Mas o art. 59 da LEP fala que deve ser realizado procedimento administrativo disciplinar...
Veja o estabelece o art. 59:
Art. 59. Praticada a falta disciplinar, deverá ser instaurado o procedimento para sua apuração, conforme regulamento, assegurado o direito de defesa.

O art. 59 da LEP, ao exigir a instauração de um processo administrativo disciplinar, pretendeu impedir que houvesse a imposição arbitrária de sanções pela autoridade administrativa, sem que fosse assegurado o contraditório e a ampla defesa. No entanto, esse dispositivo não impede que a apuração da falta grave ocorra em juízo, com a observância dessas garantias. Assim, a realização da audiência de justificação supre a exigência do art. 59.

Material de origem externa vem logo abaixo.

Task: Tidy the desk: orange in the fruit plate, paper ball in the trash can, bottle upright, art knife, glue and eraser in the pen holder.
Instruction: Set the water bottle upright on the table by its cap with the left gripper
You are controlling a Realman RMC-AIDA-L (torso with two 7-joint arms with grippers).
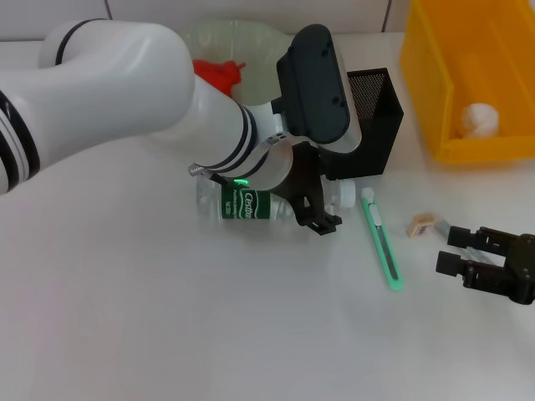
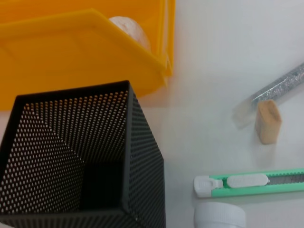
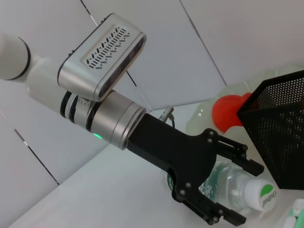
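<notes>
A clear bottle [image 1: 242, 205] with a green label lies on its side on the table. My left gripper [image 1: 322, 205] is open, with a finger on each side of the bottle near its neck, as the right wrist view [image 3: 235, 190] shows. The green art knife [image 1: 382, 238] and tan eraser [image 1: 420, 224] lie right of it. The glitter glue stick [image 2: 280, 88] lies beside the eraser [image 2: 268, 121]. My right gripper [image 1: 450, 251] is open, low on the table at the right, by the glue. The black mesh pen holder [image 1: 372, 117] stands behind.
The yellow bin [image 1: 426, 100] at the back right holds a paper ball [image 1: 479, 119]. A clear plate [image 1: 209, 38] at the back holds a red-orange item [image 1: 219, 73]. My left arm covers the table's left and middle.
</notes>
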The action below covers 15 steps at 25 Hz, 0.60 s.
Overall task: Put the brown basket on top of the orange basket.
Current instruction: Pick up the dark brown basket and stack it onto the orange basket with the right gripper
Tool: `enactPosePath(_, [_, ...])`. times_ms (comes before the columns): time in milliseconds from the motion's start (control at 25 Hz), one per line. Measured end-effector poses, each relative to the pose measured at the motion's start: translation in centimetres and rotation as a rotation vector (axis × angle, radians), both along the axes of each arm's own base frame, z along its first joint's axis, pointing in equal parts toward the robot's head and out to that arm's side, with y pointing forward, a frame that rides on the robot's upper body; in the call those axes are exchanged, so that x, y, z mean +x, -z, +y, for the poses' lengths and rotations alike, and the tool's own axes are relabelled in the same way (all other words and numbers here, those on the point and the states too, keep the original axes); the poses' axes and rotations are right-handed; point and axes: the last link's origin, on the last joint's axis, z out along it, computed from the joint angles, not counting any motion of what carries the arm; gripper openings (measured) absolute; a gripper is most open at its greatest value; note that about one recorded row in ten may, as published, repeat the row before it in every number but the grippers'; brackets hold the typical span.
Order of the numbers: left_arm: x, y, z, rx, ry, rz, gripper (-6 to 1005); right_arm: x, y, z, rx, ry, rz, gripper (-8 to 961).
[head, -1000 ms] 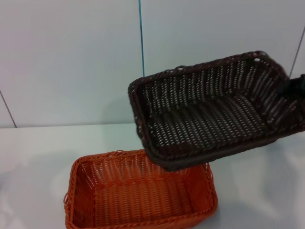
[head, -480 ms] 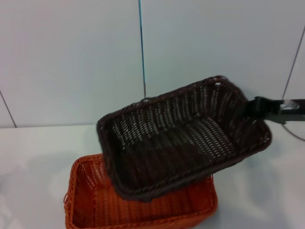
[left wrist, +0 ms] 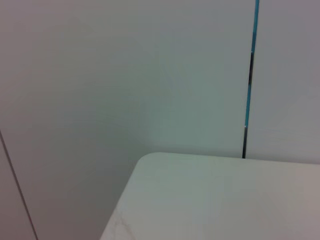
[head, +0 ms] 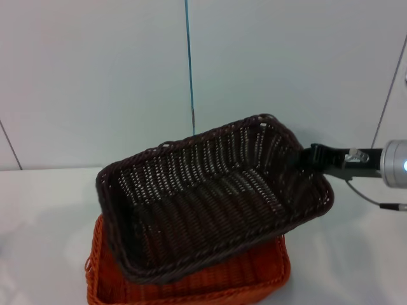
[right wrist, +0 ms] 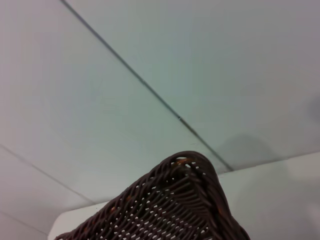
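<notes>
The brown basket [head: 210,200] hangs tilted in the air over the orange basket [head: 254,270], its low left end close above the orange one's rim. My right gripper [head: 305,159] reaches in from the right and is shut on the brown basket's right rim. In the right wrist view a corner of the brown basket [right wrist: 170,210] fills the lower part. The orange basket rests on the white table [head: 44,210], mostly covered by the brown one. My left gripper is out of view.
A white panelled wall [head: 95,76] with a blue-black seam [head: 189,57] rises behind the table. The left wrist view shows only a rounded table corner [left wrist: 150,165] and the wall. A thin cable [head: 369,198] hangs under my right arm.
My right gripper has carried the brown basket leftward and downward, from up at the right to over the orange basket. The orange basket has stayed put.
</notes>
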Motion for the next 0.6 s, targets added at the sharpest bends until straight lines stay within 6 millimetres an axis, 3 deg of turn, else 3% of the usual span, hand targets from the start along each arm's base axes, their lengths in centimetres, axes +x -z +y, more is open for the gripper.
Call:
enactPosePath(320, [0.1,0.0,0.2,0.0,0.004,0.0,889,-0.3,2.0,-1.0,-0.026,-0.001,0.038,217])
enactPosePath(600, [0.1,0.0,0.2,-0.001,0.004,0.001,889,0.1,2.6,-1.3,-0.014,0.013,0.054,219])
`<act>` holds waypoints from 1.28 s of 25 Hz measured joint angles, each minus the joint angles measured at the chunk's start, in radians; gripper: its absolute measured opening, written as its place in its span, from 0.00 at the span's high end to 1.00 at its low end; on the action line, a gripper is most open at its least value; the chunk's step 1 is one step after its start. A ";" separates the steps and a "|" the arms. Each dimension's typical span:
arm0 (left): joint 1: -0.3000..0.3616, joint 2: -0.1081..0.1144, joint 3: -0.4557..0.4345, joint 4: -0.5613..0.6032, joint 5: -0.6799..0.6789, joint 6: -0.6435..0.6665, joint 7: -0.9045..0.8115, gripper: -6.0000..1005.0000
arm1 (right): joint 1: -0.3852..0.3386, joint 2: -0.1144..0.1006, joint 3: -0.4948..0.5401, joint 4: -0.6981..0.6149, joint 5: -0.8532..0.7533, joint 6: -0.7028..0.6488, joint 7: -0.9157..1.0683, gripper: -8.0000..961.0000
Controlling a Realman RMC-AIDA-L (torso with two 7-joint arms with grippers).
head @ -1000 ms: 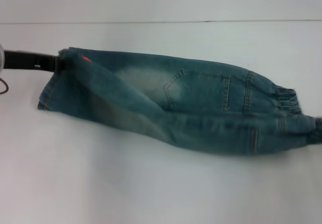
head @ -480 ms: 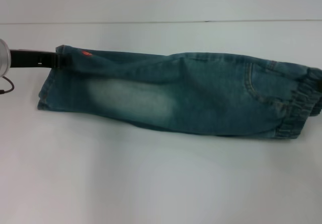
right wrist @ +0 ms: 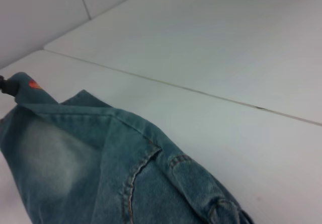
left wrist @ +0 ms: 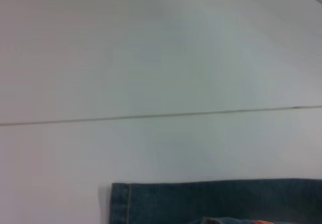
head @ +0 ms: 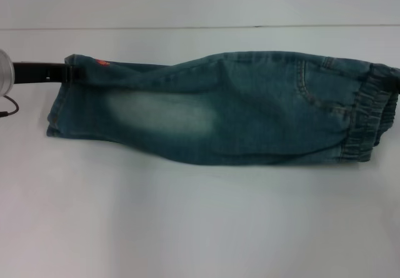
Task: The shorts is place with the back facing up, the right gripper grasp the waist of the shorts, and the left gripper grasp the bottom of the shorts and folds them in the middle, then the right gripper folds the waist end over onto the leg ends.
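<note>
Left gripper [head: 65,73] enters from the far left edge of the head view, silver wrist behind it, slim black fingers clamped on the bottom of the shorts [head: 62,100] at the upper hem corner, just beside a small red print [head: 100,63]. From that grip the shorts [head: 219,109] stretch away rightward across the white table [head: 200,228], folded lengthwise into one long band with a pale faded patch [head: 159,115] near the gripper end. Far end: elastic waist [head: 372,119], ruffled, with a pocket seam beside it. Right gripper [head: 395,85]: only a dark sliver at the waist's upper corner by the right edge; cannot tell whether its fingers are closed.
</note>
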 joint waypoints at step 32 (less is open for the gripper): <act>-0.048 0.003 0.091 -0.111 -0.014 -0.221 0.019 0.26 | 0.008 -0.025 -0.090 0.106 -0.001 0.258 0.018 0.11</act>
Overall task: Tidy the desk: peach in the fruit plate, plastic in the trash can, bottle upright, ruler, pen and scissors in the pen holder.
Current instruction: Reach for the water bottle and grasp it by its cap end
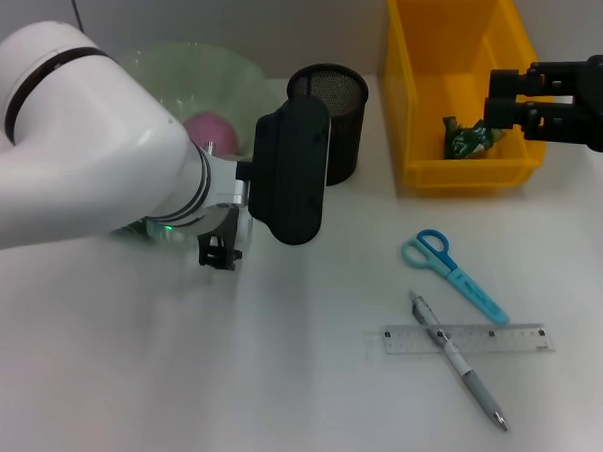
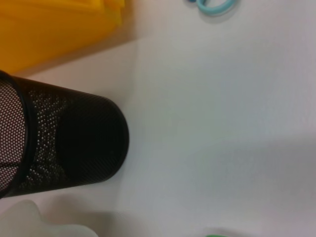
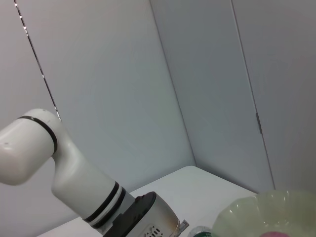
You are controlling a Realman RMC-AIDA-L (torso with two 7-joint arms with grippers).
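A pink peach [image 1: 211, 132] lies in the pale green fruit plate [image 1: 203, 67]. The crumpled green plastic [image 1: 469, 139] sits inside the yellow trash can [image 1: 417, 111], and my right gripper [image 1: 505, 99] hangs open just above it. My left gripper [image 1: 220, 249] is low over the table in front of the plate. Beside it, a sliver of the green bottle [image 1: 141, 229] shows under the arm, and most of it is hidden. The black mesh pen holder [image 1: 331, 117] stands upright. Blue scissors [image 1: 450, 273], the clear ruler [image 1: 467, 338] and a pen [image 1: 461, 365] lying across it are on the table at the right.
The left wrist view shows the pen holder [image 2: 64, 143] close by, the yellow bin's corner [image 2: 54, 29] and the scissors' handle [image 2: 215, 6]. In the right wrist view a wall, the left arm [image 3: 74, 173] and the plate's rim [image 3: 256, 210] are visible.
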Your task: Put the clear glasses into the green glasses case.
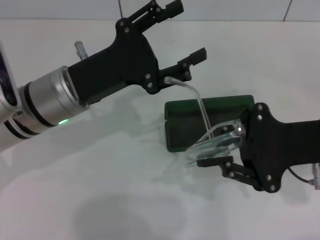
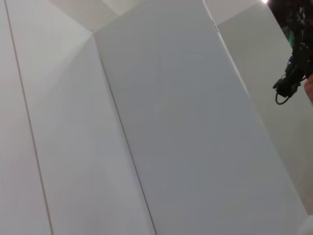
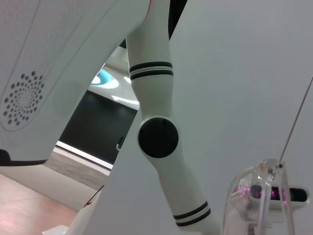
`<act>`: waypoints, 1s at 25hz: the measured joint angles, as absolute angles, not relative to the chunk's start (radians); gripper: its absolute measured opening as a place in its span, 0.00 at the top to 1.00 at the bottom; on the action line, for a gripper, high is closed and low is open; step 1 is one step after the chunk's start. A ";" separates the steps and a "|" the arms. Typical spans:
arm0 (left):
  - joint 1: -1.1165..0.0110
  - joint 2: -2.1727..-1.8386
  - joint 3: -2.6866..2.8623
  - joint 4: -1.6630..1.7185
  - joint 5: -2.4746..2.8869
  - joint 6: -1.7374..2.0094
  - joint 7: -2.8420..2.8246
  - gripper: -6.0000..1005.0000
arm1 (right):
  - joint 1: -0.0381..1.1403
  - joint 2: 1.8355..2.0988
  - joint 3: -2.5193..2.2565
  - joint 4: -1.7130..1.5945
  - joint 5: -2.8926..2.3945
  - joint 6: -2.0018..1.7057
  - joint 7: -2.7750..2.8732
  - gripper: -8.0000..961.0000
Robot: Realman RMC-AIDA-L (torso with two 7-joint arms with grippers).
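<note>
Placement is under way: my right gripper (image 1: 220,150) clamps the glasses (image 1: 212,142) just above the open case (image 1: 200,107) on the table (image 1: 100,190). My left gripper (image 1: 187,35) hangs open nearby. Next I should lower them level into the lining.

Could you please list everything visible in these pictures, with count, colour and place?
clear glasses: one, transparent and colourless, held above the front edge of the open case, one arm sticking up toward the left hand.
green glasses case: one, dark green, lying open on the table right of centre, lid tilted back.
table: one, white, under everything.
tiled wall: white, behind the table.
left hand: one, black, open, raised above and behind the case.
right hand: one, black, shut on the glasses' lens, at the case's front right.
</note>
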State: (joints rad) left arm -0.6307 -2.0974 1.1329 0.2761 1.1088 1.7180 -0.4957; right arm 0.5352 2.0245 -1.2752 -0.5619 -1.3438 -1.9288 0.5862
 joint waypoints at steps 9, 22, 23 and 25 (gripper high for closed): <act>-0.643 -2.100 1.137 0.278 1.116 1.718 -0.495 0.21 | 0.570 2.028 -1.322 -0.530 -1.334 -1.848 0.586 0.84; -0.643 -2.100 1.138 0.273 1.119 1.720 -0.495 0.21 | 0.572 2.028 -1.352 -0.526 -1.279 -1.768 0.589 0.84; -0.642 -2.100 1.138 0.272 1.119 1.720 -0.495 0.21 | 0.572 2.028 -1.352 -0.526 -1.278 -1.764 0.590 0.84; -0.640 -2.100 1.138 0.272 1.120 1.721 -0.495 0.21 | 0.572 2.028 -1.352 -0.526 -1.272 -1.753 0.592 0.84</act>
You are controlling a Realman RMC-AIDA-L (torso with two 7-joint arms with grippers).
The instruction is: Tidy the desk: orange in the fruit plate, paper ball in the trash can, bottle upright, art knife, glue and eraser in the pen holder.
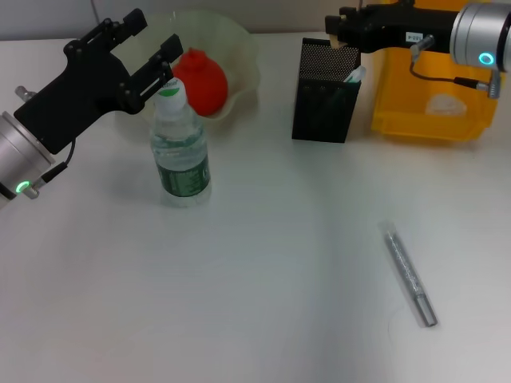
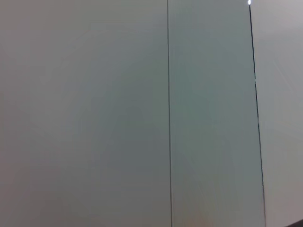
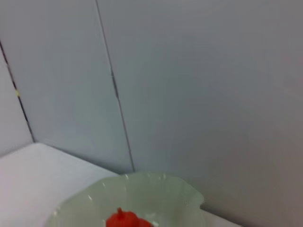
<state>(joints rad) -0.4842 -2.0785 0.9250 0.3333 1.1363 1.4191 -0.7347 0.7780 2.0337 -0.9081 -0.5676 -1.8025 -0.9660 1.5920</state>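
The yellow trash can (image 1: 431, 88) at the far right holds a pale wad I cannot identify. The fruit plate (image 1: 243, 56) holds the orange (image 1: 204, 80), puckered tip up. The pen holder (image 1: 323, 92) shows 1 white-green item poking out; my right gripper (image 1: 339, 28) hovers over it, fingers unreadable. The bottle (image 1: 181, 152) stands upright, cap up, beside my spread left gripper (image 1: 148, 48). The art knife (image 1: 409, 275) lies flat, its long axis diagonal.

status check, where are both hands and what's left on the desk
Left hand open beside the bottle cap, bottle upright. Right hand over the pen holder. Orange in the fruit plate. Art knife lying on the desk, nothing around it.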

Na audiência de justificação, o apenado só irá dar sua versão dos fatos ou ele poderá produzir outras provas?
Poderá produzir provas.
Na audiência de justificação, não há impedimento de que o apenado junte documentos e arrole testemunhas, exercendo assim de forma plena o seu direito à ampla defesa e ao contraditório.
Logo, é redundante fazer o processo administrativo disciplinar e depois a audiência de justificação.
Em uma estrutura congestionada como o da execução penal, qualquer atividade redundante ou puramente formal significa desvio de recursos humanos ou da atividade principal do Juízo, inclusive e notadamente, a de assegurar os benefícios legais para que ninguém permaneça no cárcere em prazo superior à condenação.
De modo que a apuração de falta grave em procedimento judicial, com as garantias a ele inerentes, perante o juízo da Execução Penal, não só é compatível com os princípios do contraditório e da ampla defesa (art. 5º, LIV e LV, da CF) como torna desnecessário o prévio procedimento administrativo, o que atende, por igual, ao princípio da eficiência (art. 37 da CF/88).

Tese
O STF fixou a seguinte tese a respeito do tema:

E o STJ?
O STJ passou a se curvar ao entendimento do STF. Nesse sentido:
(...) 4. Comprovado que se assegurou ao paciente o regular exercício do direito de defesa, na sede da audiência de justificação realizada no caso concreto, inexiste qualquer nulidade a ser sanada, nem constrangimento ilegal a ser reparado. (...)
STJ. 6ª Turma. AgRg no HC 581.854/PR, Rel. Min. Nefi Cordeiro, julgado em 04/08/2020.

Isso significa que está superada – apesar de não formalmente cancelada – a Súmula 533 do STJ.
Também risque dos seus materiais a Tese 4 do Jurisprudência em Teses do STJ (Ed. 7), que tem a mesma redação da Súmula 533 do STJ.